Originario della Fenicia e allievo di Plotino, Porfirio non è il primo vegetariano né il primo animalista della storia: da Empedocle allo stesso Plotino, da Teofrasto a Plutarco fino a Pitagora, che, passando vicino ad un cagnolino maltrattato disse di smetterla di picchiarlo, «perché è certamente l'anima di un mio amico» e che, secondo Ovidio, si scagliava contro la bramosia degli uomini a «rimpinguare il loro corpo ingordo rimpinzandolo con un altro corpo», sono molti gli scrittori o i filosofi vegetariani o che Porfirio cita comunque a suo favore. Il vegetarianismo di Porfirio, oltre ad essere diretto a «non fare del male agli animali», è senza dubbio elitario: secondo l'autore, infatti, solo gli eletti non devono mangiare la carne, mentre «chi dorme», le «moltitudini incalcolabili dei Trogloditi», può continuare a perseguire il proprio immorale stile di vita. La scelta vegetariana, infatti, è condizione essenziale per il distacco dal corpo e dalla materia, e la rinuncia alla carne si accompagna ad un'ostinata astinenza dai piaceri erotici. Secondo Porfirio, che per la sua intransigenza arrivò sull'orlo del suicidio, la «sofferenza per la privazione è minore di quella che si prova per gli eccessi» e «bisogna nutrire l'intelletto, non il corpo».

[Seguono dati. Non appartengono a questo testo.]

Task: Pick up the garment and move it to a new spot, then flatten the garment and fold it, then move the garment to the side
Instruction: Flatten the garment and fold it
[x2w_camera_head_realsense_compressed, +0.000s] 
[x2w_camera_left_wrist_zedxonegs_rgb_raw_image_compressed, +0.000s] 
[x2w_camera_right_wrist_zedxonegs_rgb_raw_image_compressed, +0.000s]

E oltre a vagheggiare, sulla scia di Licurgo, una sorta di comunismo alimentare, con l'istituzione di mense che non creassero invidie sociali, arrivò a scrivere che l'alimentazione priva di carne «libera da un'Iliade di mali». Perché, diceva Diogene, «non è da chi mangia pane e orzo che vengono fuori i ladri e gli uomini inclini a battaglie, ma da chi mangia carne arrivano i sicofanti e i tiranni».